Supplied material
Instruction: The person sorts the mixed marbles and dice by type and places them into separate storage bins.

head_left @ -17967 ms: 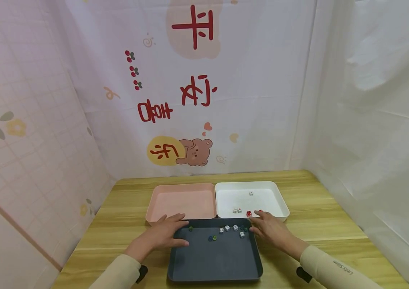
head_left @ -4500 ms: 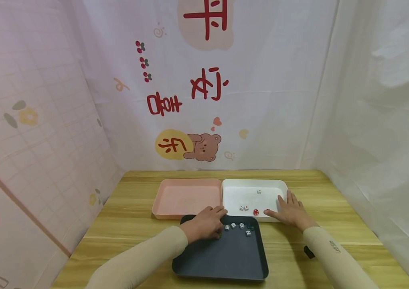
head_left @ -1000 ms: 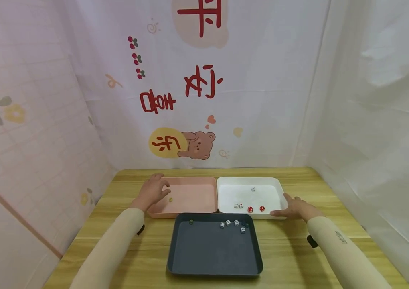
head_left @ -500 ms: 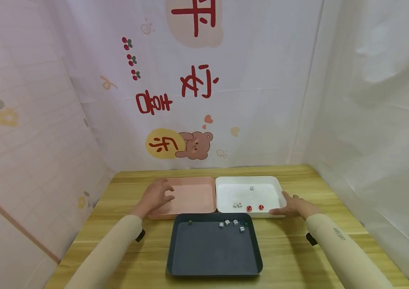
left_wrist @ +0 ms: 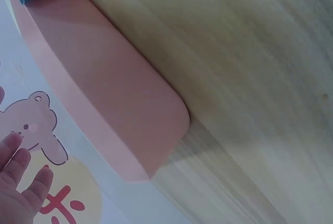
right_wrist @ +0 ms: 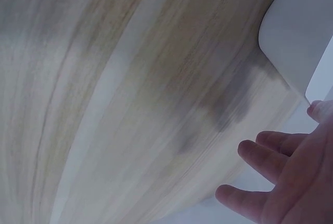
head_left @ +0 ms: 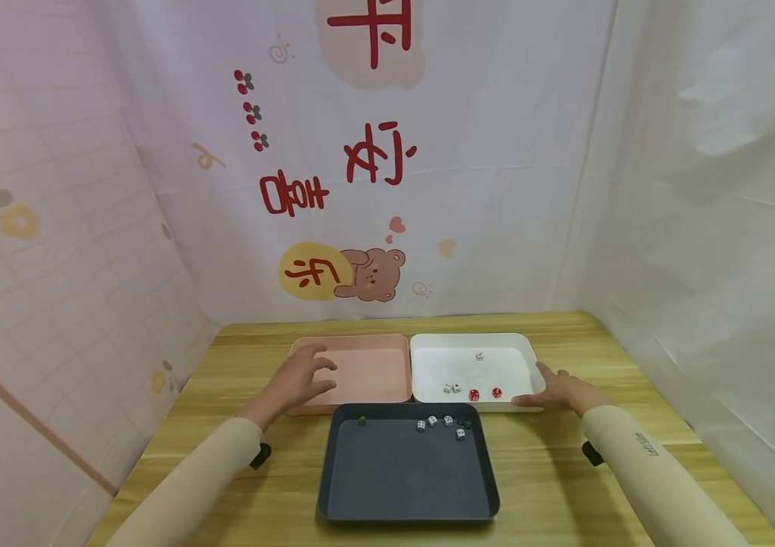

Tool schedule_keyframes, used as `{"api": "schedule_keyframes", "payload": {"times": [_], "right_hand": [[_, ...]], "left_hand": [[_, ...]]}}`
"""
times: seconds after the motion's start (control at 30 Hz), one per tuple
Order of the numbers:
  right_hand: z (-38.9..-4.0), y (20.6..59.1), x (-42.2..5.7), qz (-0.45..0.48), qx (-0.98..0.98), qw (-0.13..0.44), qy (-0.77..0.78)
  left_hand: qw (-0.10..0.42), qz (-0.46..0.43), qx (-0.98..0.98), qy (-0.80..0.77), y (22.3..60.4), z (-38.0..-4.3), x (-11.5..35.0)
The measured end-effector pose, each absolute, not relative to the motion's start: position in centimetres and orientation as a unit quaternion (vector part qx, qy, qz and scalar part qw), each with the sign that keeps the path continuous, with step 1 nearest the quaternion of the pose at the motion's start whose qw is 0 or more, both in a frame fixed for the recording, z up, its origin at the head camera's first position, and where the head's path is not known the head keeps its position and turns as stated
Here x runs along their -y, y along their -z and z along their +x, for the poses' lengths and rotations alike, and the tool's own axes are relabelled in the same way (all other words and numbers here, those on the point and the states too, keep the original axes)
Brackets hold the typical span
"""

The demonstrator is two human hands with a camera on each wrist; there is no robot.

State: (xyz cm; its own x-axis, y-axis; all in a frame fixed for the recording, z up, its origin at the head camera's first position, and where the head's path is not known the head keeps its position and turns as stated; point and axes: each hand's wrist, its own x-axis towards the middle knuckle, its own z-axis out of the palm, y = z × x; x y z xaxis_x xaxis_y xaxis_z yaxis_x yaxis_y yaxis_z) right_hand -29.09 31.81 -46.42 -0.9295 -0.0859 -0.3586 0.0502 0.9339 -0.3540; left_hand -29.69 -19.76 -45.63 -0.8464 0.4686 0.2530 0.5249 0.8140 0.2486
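Note:
My left hand [head_left: 295, 384] hovers over the left end of the pink tray [head_left: 374, 372], fingers loosely bent and apart, with nothing visible between them. In the left wrist view those fingers [left_wrist: 36, 187] also look relaxed; the tray's left floor is hidden by the hand. My right hand [head_left: 561, 391] is at the right front corner of the white tray [head_left: 517, 349]. Its thumb lies along the rim, and the other fingers [right_wrist: 265, 161] are extended. In the white tray lie two red dice [head_left: 473, 395] and several pale dice [head_left: 447, 388].
In front stands a dark grey tray [head_left: 408, 479] with several white dice [head_left: 421, 426], a small greenish piece [head_left: 362, 420] and dark small pieces [head_left: 466, 425] near its back edge. All three trays stand on a wooden table [head_left: 538, 486], with printed cloth [head_left: 497, 190] behind.
The blue and green pieces have left the dark tray's middle since 18 seconds ago. My left hand went from there to the pink tray, where a small yellowish piece showed one second ago.

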Motion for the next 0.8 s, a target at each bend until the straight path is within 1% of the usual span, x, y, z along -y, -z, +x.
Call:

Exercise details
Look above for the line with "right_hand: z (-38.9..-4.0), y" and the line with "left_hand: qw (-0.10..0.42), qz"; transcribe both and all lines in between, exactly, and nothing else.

Reply
  right_hand: z (-38.9..-4.0), y (20.6..59.1), x (-42.2..5.7), qz (-0.45..0.48), qx (-0.98..0.98), qw (-0.13..0.44), qy (-0.77..0.78)
  left_hand: qw (-0.10..0.42), qz (-0.46..0.43), qx (-0.98..0.98), qy (-0.80..0.77), y (22.3..60.4), z (-38.0..-4.3), x (-11.5..35.0)

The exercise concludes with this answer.